In Greek mythology, the Ceryneian hind (Κερυνῖτις ἔλαφος Kerynitis elaphos, Latin: Elaphus Cerynitis), was the enormous hind of Ceryneia, larger than a bull, with golden antlers like a stag, hooves of bronze or brass, and a "dappled hide", that "excelled in swiftness of foot", and snorted fire. To bring her back alive to Eurystheus in Mycenae was the third labour of Heracles.

Other names and descriptions for her were: doe with the golden horns, golden-horned hind, Ceryneia hind, Cerynitian hind, beast with golden antlers, Parrhasian hind, nimble hind of Maenalus and beast of Maenalus. Frazer says that the hind took her name from the river Cerynites, "which rises in Arcadia and flows through Achaia into the sea".

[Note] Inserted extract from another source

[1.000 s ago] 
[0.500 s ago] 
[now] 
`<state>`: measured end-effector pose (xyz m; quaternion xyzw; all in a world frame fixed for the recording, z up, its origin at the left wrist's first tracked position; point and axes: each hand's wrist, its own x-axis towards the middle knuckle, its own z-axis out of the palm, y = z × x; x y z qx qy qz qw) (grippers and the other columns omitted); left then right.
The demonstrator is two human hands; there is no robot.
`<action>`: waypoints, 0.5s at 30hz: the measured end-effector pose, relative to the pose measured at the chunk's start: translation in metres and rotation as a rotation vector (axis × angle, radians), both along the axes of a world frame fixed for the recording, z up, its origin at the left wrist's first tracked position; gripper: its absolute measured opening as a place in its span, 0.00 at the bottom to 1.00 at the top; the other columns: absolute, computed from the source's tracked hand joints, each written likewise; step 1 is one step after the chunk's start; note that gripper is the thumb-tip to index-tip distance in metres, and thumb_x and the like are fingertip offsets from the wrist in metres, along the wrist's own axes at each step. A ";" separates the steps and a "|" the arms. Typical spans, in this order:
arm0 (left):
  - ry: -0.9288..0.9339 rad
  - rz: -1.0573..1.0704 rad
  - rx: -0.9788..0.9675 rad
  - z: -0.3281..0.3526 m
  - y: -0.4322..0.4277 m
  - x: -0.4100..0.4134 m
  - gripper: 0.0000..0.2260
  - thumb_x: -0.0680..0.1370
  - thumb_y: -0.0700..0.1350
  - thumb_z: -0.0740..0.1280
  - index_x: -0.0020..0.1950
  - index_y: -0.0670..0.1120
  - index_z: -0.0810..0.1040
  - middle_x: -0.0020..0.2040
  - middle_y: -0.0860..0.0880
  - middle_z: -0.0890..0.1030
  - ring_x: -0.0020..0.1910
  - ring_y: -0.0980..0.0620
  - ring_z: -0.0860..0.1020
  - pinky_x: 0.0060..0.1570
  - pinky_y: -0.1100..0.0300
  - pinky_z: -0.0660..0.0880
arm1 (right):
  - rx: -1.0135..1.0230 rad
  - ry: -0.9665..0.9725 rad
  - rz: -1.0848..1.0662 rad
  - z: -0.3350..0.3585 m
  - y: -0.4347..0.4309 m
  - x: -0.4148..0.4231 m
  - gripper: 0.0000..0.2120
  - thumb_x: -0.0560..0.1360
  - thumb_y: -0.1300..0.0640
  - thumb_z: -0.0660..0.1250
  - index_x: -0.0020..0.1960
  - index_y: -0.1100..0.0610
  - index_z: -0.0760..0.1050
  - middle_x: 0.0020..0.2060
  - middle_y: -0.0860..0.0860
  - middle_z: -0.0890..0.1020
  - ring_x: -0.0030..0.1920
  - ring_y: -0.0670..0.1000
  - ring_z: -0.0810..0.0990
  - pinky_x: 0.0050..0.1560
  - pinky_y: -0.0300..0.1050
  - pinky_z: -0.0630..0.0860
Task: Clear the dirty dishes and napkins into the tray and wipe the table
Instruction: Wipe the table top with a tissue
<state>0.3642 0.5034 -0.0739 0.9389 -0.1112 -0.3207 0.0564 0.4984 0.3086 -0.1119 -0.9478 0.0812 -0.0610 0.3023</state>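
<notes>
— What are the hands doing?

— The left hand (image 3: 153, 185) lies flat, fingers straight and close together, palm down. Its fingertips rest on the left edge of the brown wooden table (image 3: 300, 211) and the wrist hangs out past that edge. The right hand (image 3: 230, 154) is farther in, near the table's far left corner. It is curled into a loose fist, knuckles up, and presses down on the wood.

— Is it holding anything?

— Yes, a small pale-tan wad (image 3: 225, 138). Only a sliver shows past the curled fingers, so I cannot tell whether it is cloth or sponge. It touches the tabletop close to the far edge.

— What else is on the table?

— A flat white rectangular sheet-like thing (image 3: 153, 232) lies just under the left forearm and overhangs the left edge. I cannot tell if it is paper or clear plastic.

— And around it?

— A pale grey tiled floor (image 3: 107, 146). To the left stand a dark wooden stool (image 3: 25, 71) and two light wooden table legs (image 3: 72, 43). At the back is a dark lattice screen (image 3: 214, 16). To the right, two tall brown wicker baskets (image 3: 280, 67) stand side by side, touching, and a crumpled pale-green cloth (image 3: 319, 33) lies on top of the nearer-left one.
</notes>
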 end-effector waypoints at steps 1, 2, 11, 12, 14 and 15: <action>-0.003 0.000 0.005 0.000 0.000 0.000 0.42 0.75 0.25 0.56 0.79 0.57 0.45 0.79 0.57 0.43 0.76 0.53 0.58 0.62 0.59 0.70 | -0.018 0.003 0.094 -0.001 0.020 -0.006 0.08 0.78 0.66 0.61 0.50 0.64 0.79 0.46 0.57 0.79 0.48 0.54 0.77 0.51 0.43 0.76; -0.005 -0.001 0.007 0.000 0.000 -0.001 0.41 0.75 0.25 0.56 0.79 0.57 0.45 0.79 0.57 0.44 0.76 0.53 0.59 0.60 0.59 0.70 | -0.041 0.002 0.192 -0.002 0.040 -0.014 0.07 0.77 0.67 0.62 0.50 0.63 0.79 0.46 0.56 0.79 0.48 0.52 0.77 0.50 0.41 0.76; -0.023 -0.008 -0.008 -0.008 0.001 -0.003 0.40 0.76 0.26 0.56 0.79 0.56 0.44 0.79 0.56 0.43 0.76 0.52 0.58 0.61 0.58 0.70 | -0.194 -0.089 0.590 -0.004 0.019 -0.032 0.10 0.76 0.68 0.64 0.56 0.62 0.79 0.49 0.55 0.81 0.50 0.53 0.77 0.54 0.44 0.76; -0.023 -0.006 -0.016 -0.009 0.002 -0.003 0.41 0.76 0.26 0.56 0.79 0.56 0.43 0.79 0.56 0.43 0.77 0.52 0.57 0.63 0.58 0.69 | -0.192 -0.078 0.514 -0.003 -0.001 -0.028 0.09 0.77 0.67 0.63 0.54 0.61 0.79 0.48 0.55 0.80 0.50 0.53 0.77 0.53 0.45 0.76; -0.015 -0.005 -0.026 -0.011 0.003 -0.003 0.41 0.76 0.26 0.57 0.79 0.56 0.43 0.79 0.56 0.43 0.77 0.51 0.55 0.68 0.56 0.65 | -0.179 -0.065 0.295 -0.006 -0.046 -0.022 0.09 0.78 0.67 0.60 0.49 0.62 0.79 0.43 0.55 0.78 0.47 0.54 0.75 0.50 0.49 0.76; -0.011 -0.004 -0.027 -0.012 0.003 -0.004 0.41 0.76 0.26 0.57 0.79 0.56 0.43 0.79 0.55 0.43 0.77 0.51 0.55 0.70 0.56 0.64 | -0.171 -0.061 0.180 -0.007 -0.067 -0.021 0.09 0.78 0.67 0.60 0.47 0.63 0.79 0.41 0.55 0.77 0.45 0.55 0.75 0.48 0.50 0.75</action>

One tradition says that Artemis found a mighty herd of five Ceryneian hinds playing on the base of Parrhasian hill far away from the banks of the "black-pebbled Anaurus" where they always herded. Artemis was so impressed by the hinds that she yoked four of them to her golden chariot with golden bridles, but at the suggestion of Hera let one escape to the Ceryneian hill to be a future labour for Heracles. Whilst in Ceryneia, the hind chased farmers from vineyards.

The Ceryneian hind was sacred to Artemis. "The hind is said to have borne the inscription 'Taygete dedicated [me] to Artemis'." Because of her sacredness, Heracles did not want to harm the hind and so hunted her for more than a year, from Oenoe to Hyperborea, to a mountain called Artemisius, (a range which divides Argolis from the plain of Mantinea) before finally capturing the hind near the river Ladon.

Euripides says Heracles slew the hind and brought her to Artemis for propitiation. Another tradition says he captured her with nets while she was sleeping or that he ran her down, while another says he shot and maimed her with an arrow just before she crossed the river Ladon. Once Heracles captured the hind, and only after explaining to Artemis and Apollo ("who would have wrested the hind from him") that he had only hurt the sacred hind out of necessity, was he allowed to take her alive to Eurystheus in Mycenae, thus completing his third labour.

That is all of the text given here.